There is a new type of skepticism concerning data instead of truth. In many earlier posts, I expressed skepticism of different types of data but I used analogy of light instead. In other words my depiction of data as somewhere between bright data or dark data was a scale of increasing skepticism. I consider bright data as well controlled and accurate present-tense observations. Most observational data is not as trustworthy so I describe most observational data as having some degree of dimness. At the far end of skepticism is dark data, a term I made for data generated from models lacking any present-tense observations.
Model generated data, or dark data as I call it, represents historic data. I acknowledge that models can be very useful and may be very accurate in terms of representing some aspect of reality. Yet, I separate it from present tense observational data. To attain my goal of solving new problems, I want to accept the possibility that models may be in some way inapplicable to the present conditions. Present tense data may support some new idea that is inconsistent with the established models, but this would be hampered if I impose models on the conclusions made from observations. Examples of how models can obscure observations are when models are used to fit the data or are used to filter outliers.
It occurs to me that this suspicion of models is similar to the classical philosophy of skepticism of knowledge. I am allowing for the possibility that the models may be wrong. Models are theories or other representations of scientific knowledge based on prior experiments, peer review, and repeated testing. Suspecting theories seems to be similar to suspecting knowledge itself.

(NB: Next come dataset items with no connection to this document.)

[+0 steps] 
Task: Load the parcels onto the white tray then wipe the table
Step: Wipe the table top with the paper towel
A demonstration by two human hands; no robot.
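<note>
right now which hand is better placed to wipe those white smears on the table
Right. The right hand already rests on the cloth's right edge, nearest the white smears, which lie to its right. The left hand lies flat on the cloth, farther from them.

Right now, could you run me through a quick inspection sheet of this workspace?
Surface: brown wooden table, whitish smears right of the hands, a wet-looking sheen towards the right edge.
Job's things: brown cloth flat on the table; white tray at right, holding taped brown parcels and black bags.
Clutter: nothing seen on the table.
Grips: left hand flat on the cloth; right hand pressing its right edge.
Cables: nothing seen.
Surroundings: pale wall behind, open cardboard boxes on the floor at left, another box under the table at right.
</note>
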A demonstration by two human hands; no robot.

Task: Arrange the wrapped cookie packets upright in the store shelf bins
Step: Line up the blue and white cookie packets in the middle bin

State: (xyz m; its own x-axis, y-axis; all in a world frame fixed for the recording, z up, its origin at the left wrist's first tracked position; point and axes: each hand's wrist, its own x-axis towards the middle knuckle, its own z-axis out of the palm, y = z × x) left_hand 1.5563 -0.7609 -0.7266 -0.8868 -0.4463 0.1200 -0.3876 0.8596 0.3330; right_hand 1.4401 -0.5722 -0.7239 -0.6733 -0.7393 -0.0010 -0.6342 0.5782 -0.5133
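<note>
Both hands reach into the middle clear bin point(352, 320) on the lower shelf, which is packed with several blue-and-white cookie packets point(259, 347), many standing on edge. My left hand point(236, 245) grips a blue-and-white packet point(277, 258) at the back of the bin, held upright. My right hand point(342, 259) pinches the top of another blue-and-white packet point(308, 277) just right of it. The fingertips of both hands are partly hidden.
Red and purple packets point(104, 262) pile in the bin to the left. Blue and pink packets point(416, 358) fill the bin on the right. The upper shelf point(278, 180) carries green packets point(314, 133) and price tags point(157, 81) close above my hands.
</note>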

I don’t agree with this. I am generally confident that knowledge is possible and that man is capable of knowing the natural truth in many topics. For example, I had earlier talked about the New Horizons mission to Pluto. I had faith that this mission would succeed because I believed that the people who started designing and building the probe 20 years before the flyby date were confident they can make everything work, also people at launch time were confident that the prior 10 years of work was ready for launch and also that the launch would succeed, and also people at the time of the flyby were confident that all of the work of the prior 20 years was both competent and true to natural truths. This is not philosophical skepticism in the classical sense.
The modern skepticism is what motivated the mission in the first place. We know a lot about the science of planetary bodies and orbits. The mission produced observations that redundantly confirmed many predictions. However, the mission also presented observations that were not predicted. Some of those surprises were contrary to predictions. For example, the observations showed a more geologically active body with unexpected geographic features for such a small and remote body.
The modern skepticism is not a skepticism about the possibility of knowledge or of man’s ability to acquire that knowledge.
The modern skepticism is about data instead of knowledge. My skepticism is that there is too much missing data. This is a refinement of the old skepticism that comes from the age of big data. As we acquire more data and more diverse data, we become more acutely aware of the data we are missing.
Every year or two, we obtain new generation of technology delivers more storage capacities and faster retrieval methods. The rapidity of data capabilities forces us to recognize what we were missing within our working lives when we had to accept less data. When we add more data or more types of data, we learn we can do more and come up with new conclusions.
The modern skepticism is a practical consequence of this experience with rapid data-technology changes. We are confronted with how much data is out there that we do not yet have access to. We await the next improvements in data with anticipation that we’ll benefit from acquiring, storing, and analyzing more data. That more data will produce new discoveries, either building on existing knowledge, or discovering new insights about reality.
Skepticism of data is the recognition that despite all the data we currently can access and analyze, we realize there is vastly more data out there that we don’t have.
An older scientific statement is that with each new discovery we find many more questions. In the data context, with each new achievement from data, we learn that there is vastly more data that we want to obtain and control. When we had gigabytes, we desired terabytes, but having terabytes only made us hope for petabytes, then etabytes, and beyond.
Even in terms of sensors, we were once satisfied with a single sensor for a particular measurement, but now we want multiple instances of the same type of sensor where even if they had overlapping fields of view, we would know we can exploit the redundancy.
As data capabilities grow so fast, there is an erosion in the fundamental goals of older scientific approaches to reduce nature to descriptive or mathematical models that can we pass on to next generations through education. The durable truthful knowledge can always be re-discovered with newer data. Freeing the process from established models will allow us to exploit fully the data we can access currently. The data may just confirm what we already know.
For example, we knew there would be some type of body at the place where we expected Pluto to be. The new data confirmed that, but it also showed us that it was of a composition that we did not expect. With the new data we built a new model of the planet and its satellites. That model was similar to established models, but we could have come to the same conclusions without the prior expectation of existing models.
Unlike skepticism of knowledge or of ability to know the truth, the modern skepticism is a skepticism of having enough data.